PRO-DEMOCRACY protesters clashed again with police yesterday as they tried to surround Hong Kong’s government headquarters in a bid to to revitalise their flagging movement for democratic reforms.
Protesters carrying umbrellas – which have become symbols of the pro-democracy movement – battled police armed with pepper spray, batons and riot shields.
Student leaders told a big crowd at the main protest site outside government headquarters that they would escalate their campaign, which has been running since late September.
Hundreds of protesters pushed past police lines on the other side of the complex from the protest site.
They blocked traffic on a main road, but were stopped by police barricades from going down a side road to the office of the territory’s chief executive Leung Chun-Ying.
The protesters, many wearing surgical masks, hard hats and safety goggles while chanting, “I want true democracy”, said that they wanted to occupy the road to prevent Mr Leung and other government officials from getting to work in the morning.
At one point, police charged the crowd, aggressively pushing demonstrators back with pepper spray and batons, after some protesters started pelting them with water bottles and other objects.
Police later fell back, letting demonstrators re-occupy the road. At dawn yesterday, police charged again and cleared the protesters from some areas around the government headquarters.
Police Senior Superintendent Tsui Wai-hung said 40 protesters had been arrested, adding that authorities would not let the road, a major thoroughfare, remain blocked.
“We will open up this road,” Mr Tsui said.
A government statement said 11 police officers had been injured.

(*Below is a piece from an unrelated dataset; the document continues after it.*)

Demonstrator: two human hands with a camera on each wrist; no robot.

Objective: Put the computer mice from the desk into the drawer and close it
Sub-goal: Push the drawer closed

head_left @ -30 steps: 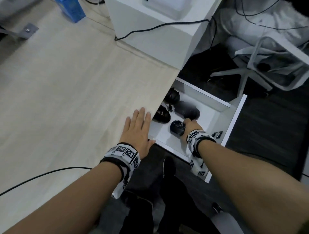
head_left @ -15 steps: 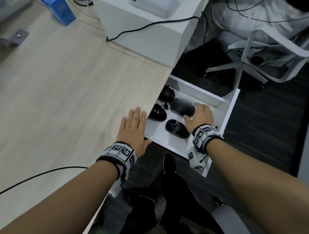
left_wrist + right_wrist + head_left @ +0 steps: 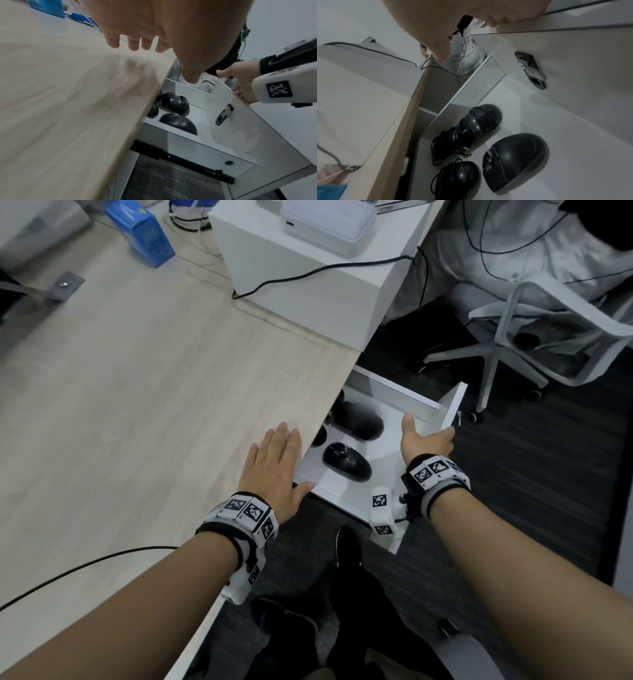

The statement read: “The government spokesman reiterated that society would not accept the illegal acts of violent radicals who repeatedly pushed police officers and charged their cordon lines during scuffles.”
Protesters said they were taking action to force a response from Hong Kong’s government, which has made little effort to address their demands.
The protesters want a plan to use a Beijing-friendly panel to screen candidates for Hong Kong’s leader in inaugural 2017 elections to be scrapped. The government statement compared attempts to ignore the Beijing-dictated plan to “building castles in the air” and said that it “would only delay the constitutional and democratic development of Hong Kong”.
Hundreds of protesters remain entrenched in the main downtown protest site, building tents, work tables and other infrastructure, even as energy has diminished on the streets since the first surge of demonstrations two months ago.
Numbers typically dwindle in the daytime, with many protesters going to work or school before returning in the evenings.
Authorities last week carried out an aggressive operation to clear the protest camp on the busy streets of Hong Kong’s crowded Mong Kok district, one of three protest zones around the semi-autonomous city.
“The action was aimed at paralysing the government’s operation,” said Alex Chow, secretary general of the Hong Kong Federation of Students. “The government has been stalling – and we believe we need to focus pressure on the government headquarters, the symbol of the government’s power.”
The federation is one of two student groups that have played important roles in organising the protest movement in the former British colony.
Protester Ernie Kwok, 21, a maintenance worker and part-time student, said: “I really want to have real elections for Hong Kong because I don’t want the Chinese government to control us, our minds, anything.”